Today was a day of highs and lows. When it first came to my knowledge that there was going to be a speech today, I felt relaxed, but was not so hopeful, as I thought that he might be announcing something important. However, his speech seemed to disappoint many protestors, as by now the Tahrir Square had become the focal point of the revolution, and showed that the protestors were not so pleased with the speech. Furthermore, pro- Mubarak supporters could be seen clashing with protestors at the Tahrir Square, something that looked even more brutal than the earlier clashes with the police. However, the day ended well, as there were rumors that the internet might be restored any day soon enough.

 

Day 6- 2 February

 

This was a day that started as a bad day, but ended as a good one. When we switched on the news, we found out that the clashes between pro-Mubarak supporters and the protestors were escalating, and that the situation was becoming even worse. We also saw that the army, however, were being independent, and were breaking up these localized fights, something that was very comforting. And the best thing happened in the evening, when, on trying the internet, we found out that it had been successfully unblocked, and that it could now be freely accessed, something that was very good, and which managed to return a lot of decency to life during the revolution.
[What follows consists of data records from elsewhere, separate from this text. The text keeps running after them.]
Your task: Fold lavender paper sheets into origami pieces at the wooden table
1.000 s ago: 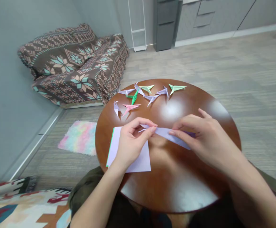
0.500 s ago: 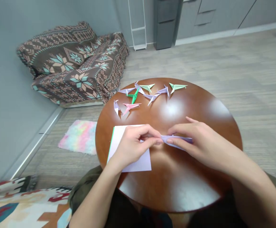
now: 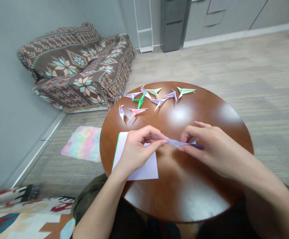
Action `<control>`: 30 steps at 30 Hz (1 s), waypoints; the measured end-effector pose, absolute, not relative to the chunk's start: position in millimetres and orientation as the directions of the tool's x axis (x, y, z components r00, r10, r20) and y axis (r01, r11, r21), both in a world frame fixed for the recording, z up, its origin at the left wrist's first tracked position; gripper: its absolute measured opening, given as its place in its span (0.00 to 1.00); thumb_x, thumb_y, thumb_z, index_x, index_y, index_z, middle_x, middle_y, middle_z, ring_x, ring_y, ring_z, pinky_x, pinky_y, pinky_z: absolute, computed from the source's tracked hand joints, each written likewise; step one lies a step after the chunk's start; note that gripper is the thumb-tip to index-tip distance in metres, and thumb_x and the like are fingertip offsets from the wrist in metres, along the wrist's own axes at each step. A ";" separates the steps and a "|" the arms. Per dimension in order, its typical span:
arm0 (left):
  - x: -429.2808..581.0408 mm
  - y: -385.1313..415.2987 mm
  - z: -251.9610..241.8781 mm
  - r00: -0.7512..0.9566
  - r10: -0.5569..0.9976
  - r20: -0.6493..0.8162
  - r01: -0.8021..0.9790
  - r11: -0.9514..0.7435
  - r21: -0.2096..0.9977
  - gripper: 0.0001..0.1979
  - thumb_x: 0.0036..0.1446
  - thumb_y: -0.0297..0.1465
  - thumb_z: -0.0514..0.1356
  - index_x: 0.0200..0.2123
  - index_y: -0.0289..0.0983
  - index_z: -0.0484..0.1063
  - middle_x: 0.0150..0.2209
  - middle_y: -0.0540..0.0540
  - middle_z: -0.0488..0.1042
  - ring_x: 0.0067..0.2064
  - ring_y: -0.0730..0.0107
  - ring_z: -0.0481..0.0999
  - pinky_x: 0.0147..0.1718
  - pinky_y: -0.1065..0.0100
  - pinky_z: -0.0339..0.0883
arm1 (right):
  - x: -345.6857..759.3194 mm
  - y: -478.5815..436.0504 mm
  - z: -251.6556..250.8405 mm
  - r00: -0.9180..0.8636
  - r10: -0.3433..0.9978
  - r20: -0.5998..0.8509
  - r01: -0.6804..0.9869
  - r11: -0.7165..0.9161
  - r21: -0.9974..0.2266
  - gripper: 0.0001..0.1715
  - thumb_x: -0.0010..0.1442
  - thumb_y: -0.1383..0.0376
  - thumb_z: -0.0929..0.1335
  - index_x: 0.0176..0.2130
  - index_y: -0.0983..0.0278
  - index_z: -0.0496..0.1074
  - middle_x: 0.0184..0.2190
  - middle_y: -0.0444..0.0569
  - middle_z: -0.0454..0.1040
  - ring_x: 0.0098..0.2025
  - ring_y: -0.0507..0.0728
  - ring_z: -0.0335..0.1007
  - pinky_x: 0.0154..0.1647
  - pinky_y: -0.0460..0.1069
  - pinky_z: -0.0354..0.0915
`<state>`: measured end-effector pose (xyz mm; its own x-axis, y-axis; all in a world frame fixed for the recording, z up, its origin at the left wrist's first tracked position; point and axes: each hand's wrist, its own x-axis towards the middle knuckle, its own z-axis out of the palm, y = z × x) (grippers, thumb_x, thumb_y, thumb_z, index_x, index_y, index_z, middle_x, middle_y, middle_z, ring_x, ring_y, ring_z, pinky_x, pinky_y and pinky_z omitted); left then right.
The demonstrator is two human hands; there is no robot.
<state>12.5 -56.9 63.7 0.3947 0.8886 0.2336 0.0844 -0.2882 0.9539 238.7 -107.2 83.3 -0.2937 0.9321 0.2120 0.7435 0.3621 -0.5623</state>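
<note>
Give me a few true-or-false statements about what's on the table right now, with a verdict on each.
1. The left hand and right hand both pinch a folded lavender paper strip. True.
2. The green-edged paper sheet lies under the right hand. False: it lies under the left hand.
3. The pink origami figure sits on the round wooden table. True.
4. Every origami figure is pink. False: others are lavender or green, such as the pale green one.

A sheet of paper lies on the left side of the round table. Paper birds sit behind it, near the far edge. A rug lies left of the table.
</note>
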 end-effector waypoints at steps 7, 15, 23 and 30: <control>17.8 -61.2 63.1 0.349 0.907 0.236 0.009 -0.256 0.967 0.06 0.56 0.29 0.72 0.36 0.38 0.79 0.34 0.46 0.84 0.36 0.66 0.84 0.37 0.69 0.79 | 238.0 -106.8 84.7 -0.297 0.934 0.201 0.704 0.356 -0.615 0.08 0.70 0.58 0.69 0.40 0.56 0.78 0.34 0.42 0.83 0.35 0.57 0.77 0.66 0.65 0.55; 13.9 -58.7 63.6 0.346 0.892 0.289 0.031 -0.319 0.947 0.04 0.56 0.28 0.72 0.35 0.37 0.81 0.35 0.46 0.84 0.36 0.68 0.84 0.38 0.71 0.79 | 245.7 -107.1 88.7 -0.345 0.912 0.222 0.688 0.407 -0.600 0.10 0.70 0.61 0.69 0.36 0.57 0.79 0.32 0.41 0.82 0.34 0.56 0.77 0.68 0.65 0.51; 10.5 -53.3 60.0 0.320 0.906 0.278 -0.100 -0.259 0.961 0.05 0.56 0.26 0.72 0.36 0.36 0.80 0.35 0.47 0.82 0.36 0.70 0.83 0.37 0.72 0.79 | 254.2 -106.4 94.6 -0.336 0.921 0.198 0.708 0.385 -0.592 0.10 0.69 0.63 0.68 0.36 0.58 0.79 0.32 0.43 0.82 0.35 0.58 0.76 0.63 0.64 0.54; 27.3 -64.5 66.2 0.448 0.884 0.134 -0.149 -0.074 0.986 0.06 0.55 0.28 0.72 0.37 0.34 0.82 0.31 0.47 0.81 0.27 0.76 0.77 0.27 0.76 0.75 | 230.1 -108.1 98.5 -0.271 0.938 0.215 0.618 0.341 -0.708 0.10 0.68 0.64 0.70 0.35 0.58 0.80 0.32 0.44 0.83 0.34 0.56 0.75 0.50 0.54 0.62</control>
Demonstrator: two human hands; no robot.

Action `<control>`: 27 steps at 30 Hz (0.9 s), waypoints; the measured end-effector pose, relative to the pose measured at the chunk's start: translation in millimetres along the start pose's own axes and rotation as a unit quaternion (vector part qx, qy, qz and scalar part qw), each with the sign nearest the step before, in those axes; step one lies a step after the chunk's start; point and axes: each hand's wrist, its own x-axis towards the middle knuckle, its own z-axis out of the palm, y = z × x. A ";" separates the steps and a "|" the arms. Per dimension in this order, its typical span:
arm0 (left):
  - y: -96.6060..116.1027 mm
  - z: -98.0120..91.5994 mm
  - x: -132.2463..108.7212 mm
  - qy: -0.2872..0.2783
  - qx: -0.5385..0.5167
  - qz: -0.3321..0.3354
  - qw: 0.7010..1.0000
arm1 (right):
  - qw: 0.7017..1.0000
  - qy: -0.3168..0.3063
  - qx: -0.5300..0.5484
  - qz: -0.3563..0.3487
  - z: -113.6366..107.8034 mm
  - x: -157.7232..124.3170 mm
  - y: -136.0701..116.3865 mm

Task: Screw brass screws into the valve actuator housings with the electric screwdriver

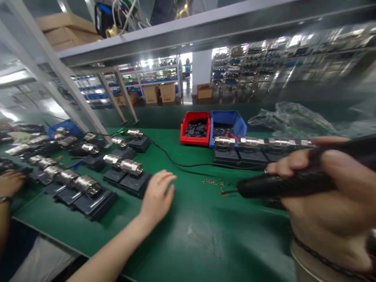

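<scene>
My right hand [329,223] is wrapped round a black electric screwdriver [273,186], held level and pointing left. Its bit ends among several small copper-coloured screws [213,182] strewn on the green work surface [188,235]. On the left, my left hand [155,196] has its fingers stretched out and holds nothing. It is beside a dark grey box-shaped unit [136,181] topped by a silver metal fitting [131,167]; whether they touch I cannot tell. Behind the screwdriver stands a row of similar units [226,155], partly hidden by my right hand.
A red bin [194,140] and a blue bin [242,125] hold dark small parts. A black cable [176,162] crosses the surface. More units [91,205] fill the left side, near another person's hand [13,182]. Clear plastic bags [290,117] lie at back right; a shelf beam [176,35] spans above.
</scene>
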 end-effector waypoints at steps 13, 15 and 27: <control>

Outcome- I found out that having no internet for just such a short time showed me how much our lives had become dependent on it. It showed how cutting just these two threads of communication could lead to so much turbulence and to so many disturbances in life. However, it also helped to allow us to find our own ways of passing time other than from being glued to the computer screen all-day. It also showed how much impact anything could have on everyday life. I found this to be a very trying, and yet very interesting period of time, one whose memories showed be cherished and not forgotten.